Activity: Write the listing out again, exactly as it appears.
Top of Listed records
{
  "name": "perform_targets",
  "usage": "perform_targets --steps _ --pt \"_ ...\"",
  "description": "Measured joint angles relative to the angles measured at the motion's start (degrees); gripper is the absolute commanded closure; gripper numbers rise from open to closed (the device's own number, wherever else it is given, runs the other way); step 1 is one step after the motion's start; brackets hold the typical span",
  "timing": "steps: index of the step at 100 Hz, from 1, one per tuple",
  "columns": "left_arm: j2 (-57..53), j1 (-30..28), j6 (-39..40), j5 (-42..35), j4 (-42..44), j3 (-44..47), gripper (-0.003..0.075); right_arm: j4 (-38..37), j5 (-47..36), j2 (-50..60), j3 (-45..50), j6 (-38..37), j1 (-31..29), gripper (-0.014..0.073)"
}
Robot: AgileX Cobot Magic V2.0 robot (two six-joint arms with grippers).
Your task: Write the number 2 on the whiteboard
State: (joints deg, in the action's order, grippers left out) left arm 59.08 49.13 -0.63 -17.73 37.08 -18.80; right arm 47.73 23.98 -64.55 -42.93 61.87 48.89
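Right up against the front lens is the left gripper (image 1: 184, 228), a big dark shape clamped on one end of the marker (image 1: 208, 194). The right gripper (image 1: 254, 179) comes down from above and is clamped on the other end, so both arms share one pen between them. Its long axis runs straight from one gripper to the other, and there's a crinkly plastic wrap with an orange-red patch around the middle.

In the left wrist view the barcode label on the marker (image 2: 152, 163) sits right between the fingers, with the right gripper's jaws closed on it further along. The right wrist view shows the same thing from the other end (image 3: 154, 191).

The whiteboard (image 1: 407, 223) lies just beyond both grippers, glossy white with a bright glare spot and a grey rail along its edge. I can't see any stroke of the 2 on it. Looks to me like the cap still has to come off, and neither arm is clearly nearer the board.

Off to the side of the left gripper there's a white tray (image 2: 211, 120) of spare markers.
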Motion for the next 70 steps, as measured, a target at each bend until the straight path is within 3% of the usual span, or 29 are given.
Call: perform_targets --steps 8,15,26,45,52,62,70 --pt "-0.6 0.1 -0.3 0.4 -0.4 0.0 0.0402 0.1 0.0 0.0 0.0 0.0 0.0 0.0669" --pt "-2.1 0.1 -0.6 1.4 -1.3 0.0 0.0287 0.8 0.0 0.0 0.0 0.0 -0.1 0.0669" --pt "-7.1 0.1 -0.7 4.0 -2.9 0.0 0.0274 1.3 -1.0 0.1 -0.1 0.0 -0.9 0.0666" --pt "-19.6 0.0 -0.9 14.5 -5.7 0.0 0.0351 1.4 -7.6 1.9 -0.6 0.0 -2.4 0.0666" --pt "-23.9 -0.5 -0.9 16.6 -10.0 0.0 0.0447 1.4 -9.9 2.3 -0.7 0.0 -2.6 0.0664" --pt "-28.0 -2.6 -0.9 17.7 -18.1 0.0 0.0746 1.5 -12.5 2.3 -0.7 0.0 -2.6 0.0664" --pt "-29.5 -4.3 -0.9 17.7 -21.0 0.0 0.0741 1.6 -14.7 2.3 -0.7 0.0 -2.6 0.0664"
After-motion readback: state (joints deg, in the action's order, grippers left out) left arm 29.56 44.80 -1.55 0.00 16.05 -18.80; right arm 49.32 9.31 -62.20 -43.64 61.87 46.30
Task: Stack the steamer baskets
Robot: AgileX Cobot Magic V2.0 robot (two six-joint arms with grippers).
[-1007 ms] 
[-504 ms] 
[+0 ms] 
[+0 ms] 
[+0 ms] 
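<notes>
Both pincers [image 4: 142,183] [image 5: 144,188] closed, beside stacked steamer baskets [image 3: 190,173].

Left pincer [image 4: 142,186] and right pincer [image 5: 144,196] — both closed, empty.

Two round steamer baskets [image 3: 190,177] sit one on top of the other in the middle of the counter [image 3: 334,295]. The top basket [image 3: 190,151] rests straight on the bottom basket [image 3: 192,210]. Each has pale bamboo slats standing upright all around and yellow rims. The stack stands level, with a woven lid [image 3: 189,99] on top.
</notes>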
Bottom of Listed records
Final answer:
{
  "name": "perform_targets",
  "usage": "perform_targets --steps _ --pt \"_ ...\"",
  "description": "Measured joint angles relative to the angles measured at the motion's start (degrees); gripper is the absolute commanded closure; gripper numbers rise from open to closed (the device's own number, wherever else it is given, runs the other way); step 1 is one step after the motion's start; brackets hold the typical span",
  "timing": "steps: index of the step at 100 Hz, from 1, one per tuple",
  "columns": "left_arm: j2 (-57..53), j1 (-30..28), j6 (-39..40), j5 (-42..35), j4 (-42..44), j3 (-44..47), gripper (-0.003..0.075); right_arm: j4 (-38..37), j5 (-47..36), j2 (-50..60), j3 (-45..50), j6 (-38..37), j1 (-31..29), gripper (-0.014..0.073)"
}
Robot: AgileX Cobot Magic V2.0 robot (two six-joint arms with grippers).
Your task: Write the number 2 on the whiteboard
State: (joints deg, in the action's order, grippers left out) left arm 59.08 49.13 -0.63 -17.73 37.08 -18.80; right arm 47.73 23.98 -64.55 -42.93 61.87 48.89
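Right up against the front lens is the left gripper (image 1: 184, 228), a big dark shape clamped on one end of the marker (image 1: 208, 194). The right gripper (image 1: 254, 179) comes down from above and is clamped on the other end, so both arms share one pen between them. Its long axis runs straight from one gripper to the other, and there's a crinkly plastic wrap with an orange-red patch around the middle.

In the left wrist view the barcode label on the marker (image 2: 152, 163) sits right between the fingers, with the right gripper's jaws closed on it further along. The right wrist view shows the same thing from the other end (image 3: 154, 191).

The whiteboard (image 1: 407, 223) lies just beyond both grippers, glossy white with a bright glare spot and a grey rail along its edge. I can't see any stroke of the 2 on it. Looks to me like the cap still has to come off, and neither arm is clearly nearer the board.

Off to the side of the left gripper there's a white tray (image 2: 211, 120) of spare markers.
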Motion for the next 70 steps, as measured, a target at each bend until the straight path is within 3% of the usual span, or 29 are given.
Call: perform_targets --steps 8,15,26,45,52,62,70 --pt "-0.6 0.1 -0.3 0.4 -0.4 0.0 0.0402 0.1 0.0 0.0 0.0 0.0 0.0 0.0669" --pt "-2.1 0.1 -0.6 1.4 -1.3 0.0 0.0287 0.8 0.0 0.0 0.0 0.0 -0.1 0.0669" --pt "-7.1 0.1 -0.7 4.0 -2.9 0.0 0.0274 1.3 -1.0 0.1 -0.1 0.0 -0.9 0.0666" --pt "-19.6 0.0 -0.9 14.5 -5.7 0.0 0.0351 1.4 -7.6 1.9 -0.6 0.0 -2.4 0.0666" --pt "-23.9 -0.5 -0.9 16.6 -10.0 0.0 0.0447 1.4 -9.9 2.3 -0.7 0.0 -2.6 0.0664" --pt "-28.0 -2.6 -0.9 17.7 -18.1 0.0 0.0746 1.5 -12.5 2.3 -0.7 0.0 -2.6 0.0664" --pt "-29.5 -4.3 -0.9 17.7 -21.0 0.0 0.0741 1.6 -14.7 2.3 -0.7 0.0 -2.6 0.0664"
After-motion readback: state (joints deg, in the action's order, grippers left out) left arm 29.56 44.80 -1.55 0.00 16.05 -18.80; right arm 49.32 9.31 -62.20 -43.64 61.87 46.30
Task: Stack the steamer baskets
Robot: AgileX Cobot Magic V2.0 robot (two six-joint arms with grippers).
[-1007 ms] 
[-504 ms] 
[+0 ms] 
[+0 ms] 
[+0 ms] 
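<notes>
Both pincers [image 4: 142,183] [image 5: 144,188] closed, beside stacked steamer baskets [image 3: 190,173].

Left pincer [image 4: 142,186] and right pincer [image 5: 144,196] — both closed, empty.

Two round steamer baskets [image 3: 190,177] sit one on top of the other in the middle of the counter [image 3: 334,295]. The top basket [image 3: 190,151] rests straight on the bottom basket [image 3: 192,210]. Each has pale bamboo slats standing upright all around and yellow rims. The stack stands level, with a woven lid [image 3: 189,99] on top.
</notes>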

What was produced is the complete output.